Tuesday, September 28, 2010

Reading is like eating wheaties?

The Company of Readers

I highly enjoyed the Ross reading this week. She provided me with many funny visual moments, like on page 5 when she lists different types of reading such as skimming, professional, pleasurable and reading aloud in a shared reading experience. I realize that the shared learning experience being referred to is most likely referring to adults reading to children in a story-time setting but I envisioned a large group of hippies sitting in a circle and reading aloud. I had to giggle because I have actually done this. When the author Hunter S. Thompson died, my friends decided to get together over some wild turkey while each of us in the group took turns reading our favorite Thompson exerpts aloud to each other. This was a fun shared reading experience and I am that hippie and so reading this made me laugh.

In the beginning of the Ross selection this week, she brought up statistics in opposition to each other. Some statistics show that readers are reading less because of the texting phonomenon. I believe that this may be true to a certain extent becuase of the time spent in our society on addictions to Facebook. I believe that the problem with our increasingly computer driven society is that people cannot seem to spend enough time doing in-depth reading for pleasure or information. They choose instead to watch movies and go online to play on Facebook which just sucks up too much time. But I guess Facebook would be a form of reading, wouldn't it? On the other hand, I know plenty of book addicts who manage to spend tons of time tweeting and Facebooking and still somehow find time for some serious pleasurable reading. Don't mistake me here, I am not saying that Facebook and television are affecting peoples ability to read but I am saying that these activities are taking time away from reading. I agree with the author that reading is practiced. We must practice to become more comfortable and if our time is spent on other things, this simply cannot happen.

Anyway, I feel that many readers get left behind for varying reasons. One reason which I have seen in my own family, is that a person might work a job which does not require reading, such as painting houses or other construction work. Long hours, hard physical labor and little time off may make this person more inclined to sitting and enjoying television rather than taking the time to navigate through a book or magazine. The example above is my father. He is a smart man and a hard worker but he does not read unless he has to and I believe this stems from not being read to as a child (mother was an alcoholic), not being instilled with a passion of reading for pleasure (as Ross's article alludes to), and as a result, he does not feel comfortable when reading today. Also he is just worn out after a hard day at work and wants to enjoy himself in a way that he finds relaxing, which is never reading. When he has been out of work for short periods of time, he doesn't read any more than he did while working. He just does not find it pleasurable. I think this is the same for a lot of people. This could change over time but he has to be committed to changing it.

What is the solution? Well, the strategy that I have taken with my father in particular is to try to introduce readings that he is interested in such as an article from Smithsonian or Nature. Also, I  have tried to get him to read through my papers from school. I am trying to force reading on him but in the most benign way possible.
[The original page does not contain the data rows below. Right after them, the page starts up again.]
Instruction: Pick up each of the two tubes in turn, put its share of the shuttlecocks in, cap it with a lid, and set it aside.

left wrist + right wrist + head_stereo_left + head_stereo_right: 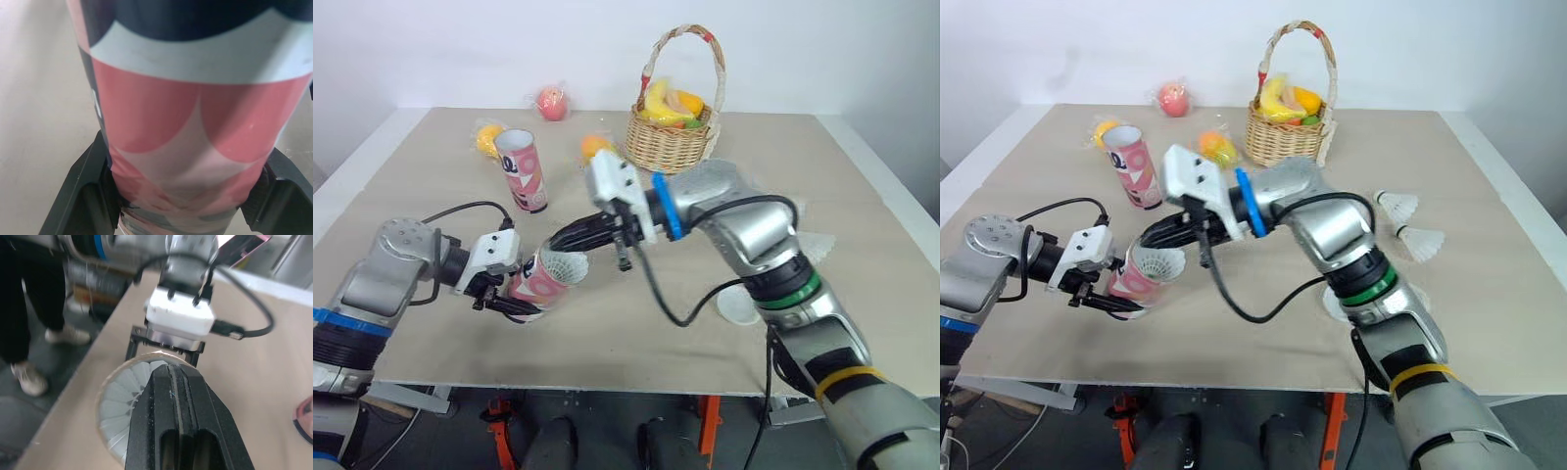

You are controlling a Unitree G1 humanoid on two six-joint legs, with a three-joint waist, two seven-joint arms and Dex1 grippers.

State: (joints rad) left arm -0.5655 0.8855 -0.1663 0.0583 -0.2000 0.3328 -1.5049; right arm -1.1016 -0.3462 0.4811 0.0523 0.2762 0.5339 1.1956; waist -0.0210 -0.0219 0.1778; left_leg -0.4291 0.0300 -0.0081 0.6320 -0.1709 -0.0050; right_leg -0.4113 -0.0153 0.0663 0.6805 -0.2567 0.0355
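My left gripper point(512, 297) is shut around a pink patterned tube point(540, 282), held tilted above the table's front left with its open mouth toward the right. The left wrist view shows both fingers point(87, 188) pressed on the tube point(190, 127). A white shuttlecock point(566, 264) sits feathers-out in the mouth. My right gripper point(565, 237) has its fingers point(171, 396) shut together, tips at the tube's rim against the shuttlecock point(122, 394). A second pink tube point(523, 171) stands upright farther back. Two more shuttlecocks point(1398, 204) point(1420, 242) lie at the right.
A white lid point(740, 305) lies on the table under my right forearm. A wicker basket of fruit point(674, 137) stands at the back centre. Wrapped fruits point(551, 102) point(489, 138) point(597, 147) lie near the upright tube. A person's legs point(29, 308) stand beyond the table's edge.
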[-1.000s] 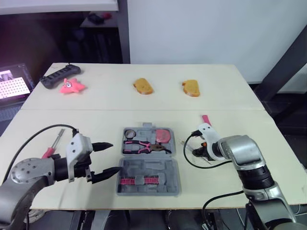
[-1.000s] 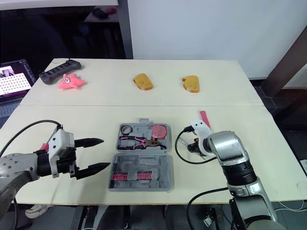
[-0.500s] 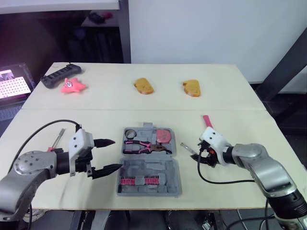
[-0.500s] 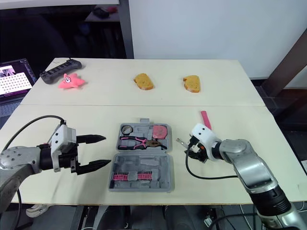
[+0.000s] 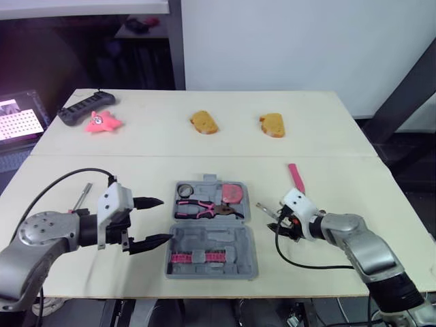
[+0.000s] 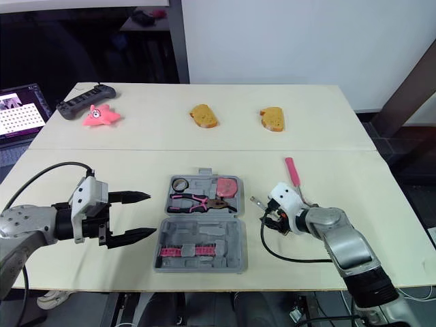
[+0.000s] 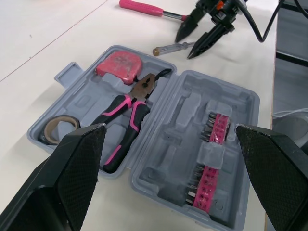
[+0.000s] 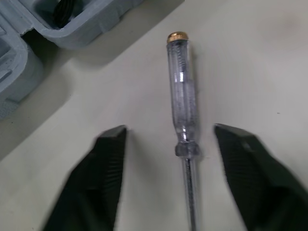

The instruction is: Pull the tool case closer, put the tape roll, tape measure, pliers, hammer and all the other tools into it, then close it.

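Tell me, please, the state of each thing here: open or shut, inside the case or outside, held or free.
tool case: open, lid flat on the table
tape roll: in the case
tape measure: in the case
pliers: in the case
clear screwdriver: on the table, outside, not gripped
pink-handled tool: on the table, outside
left gripper: open, empty
right gripper: open, astride the screwdriver

Pink toy [image 5: 102, 122] lies beside black controller [image 5: 83, 108]; left bread piece [image 5: 204, 122], right bread piece [image 5: 271, 125] apart.
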`<action>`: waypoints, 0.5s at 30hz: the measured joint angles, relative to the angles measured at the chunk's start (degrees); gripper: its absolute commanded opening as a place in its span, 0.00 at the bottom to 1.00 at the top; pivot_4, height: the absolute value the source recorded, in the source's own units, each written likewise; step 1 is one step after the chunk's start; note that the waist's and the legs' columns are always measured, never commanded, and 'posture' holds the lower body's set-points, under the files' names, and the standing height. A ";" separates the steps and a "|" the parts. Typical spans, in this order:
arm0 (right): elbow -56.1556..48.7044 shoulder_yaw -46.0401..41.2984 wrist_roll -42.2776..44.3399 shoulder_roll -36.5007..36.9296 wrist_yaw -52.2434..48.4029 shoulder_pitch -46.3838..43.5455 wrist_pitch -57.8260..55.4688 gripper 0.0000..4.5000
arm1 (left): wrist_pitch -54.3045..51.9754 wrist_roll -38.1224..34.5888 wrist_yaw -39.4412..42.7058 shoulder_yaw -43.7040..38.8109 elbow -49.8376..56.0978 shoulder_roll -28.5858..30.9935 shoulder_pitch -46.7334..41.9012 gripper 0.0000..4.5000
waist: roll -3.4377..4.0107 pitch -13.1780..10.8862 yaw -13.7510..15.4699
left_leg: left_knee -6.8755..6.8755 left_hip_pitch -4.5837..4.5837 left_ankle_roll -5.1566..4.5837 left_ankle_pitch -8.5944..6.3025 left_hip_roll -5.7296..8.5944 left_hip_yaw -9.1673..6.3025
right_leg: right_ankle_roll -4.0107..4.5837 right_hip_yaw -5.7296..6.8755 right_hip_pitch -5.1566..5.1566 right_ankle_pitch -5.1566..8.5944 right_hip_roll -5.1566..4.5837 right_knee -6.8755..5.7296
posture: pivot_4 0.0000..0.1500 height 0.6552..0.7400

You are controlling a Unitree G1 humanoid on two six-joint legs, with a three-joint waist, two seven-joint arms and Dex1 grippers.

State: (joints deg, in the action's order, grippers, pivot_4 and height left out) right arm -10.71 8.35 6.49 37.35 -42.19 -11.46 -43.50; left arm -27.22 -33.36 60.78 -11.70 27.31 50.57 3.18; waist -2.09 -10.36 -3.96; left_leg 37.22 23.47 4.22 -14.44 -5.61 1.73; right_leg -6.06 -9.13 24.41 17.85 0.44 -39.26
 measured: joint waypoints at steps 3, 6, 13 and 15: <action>1.02 0.15 0.04 -0.09 0.08 -1.08 -0.23 0.01 | 0.00 0.00 -0.03 -0.01 0.00 0.00 0.01 1.00 | 0.00 0.00 -0.02 | 0.01 0.00 0.00 0.00 0.00 0.00 | 0.01 0.00 0.00 0.00 0.00 0.00 | 1.00 0.62; 1.48 0.27 0.02 -0.09 0.19 -2.06 -1.35 0.00 | 0.00 0.00 -0.10 -0.02 0.00 -0.01 0.04 1.00 | 0.00 0.00 -0.05 | 0.01 0.00 0.00 0.00 0.00 0.00 | 0.00 0.00 0.00 0.00 0.00 0.00 | 1.00 0.62; -0.94 2.11 0.62 4.94 -2.43 -6.63 -8.14 0.00 | 0.27 0.11 0.05 -1.64 0.01 0.05 2.43 1.00 | 0.03 -0.01 -0.08 | 0.01 0.00 0.00 0.00 0.00 0.01 | 0.05 -0.01 0.01 0.02 0.00 -0.01 | 1.00 0.62; -3.33 2.66 0.81 5.87 -3.37 -9.65 -9.80 0.00 | 0.53 0.21 0.29 -2.49 -0.18 0.11 3.44 1.00 | 0.04 -0.02 -0.24 | -0.01 -0.01 0.00 0.00 -0.02 0.01 | 0.06 0.00 0.05 0.02 0.01 -0.04 | 1.00 0.62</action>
State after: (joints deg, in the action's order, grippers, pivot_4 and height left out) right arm -14.04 11.02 7.29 43.22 -45.56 -21.11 -53.30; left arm -26.69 -33.16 61.07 -14.19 27.12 50.68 6.61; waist -2.05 -10.38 -4.20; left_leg 37.21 23.46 4.22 -14.44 -5.63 1.74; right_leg -6.00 -9.13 24.46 17.87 0.45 -39.30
Reading is a social activity

Oh, the models-those models which utterly confused me yesterday were made much more clear tonight in our discussion of them. Neither model really accounts for everything because it is a model. Models are not really supposed to be specific. I guess I never thought of reading groups as having so much power as to constitute their own group. That could be a really scary concept if taken on by the wrong group. There is one in particular that I am thinking of right now, but they don't really read, except for Sarah Palin's books, so I guess we're safe, huh?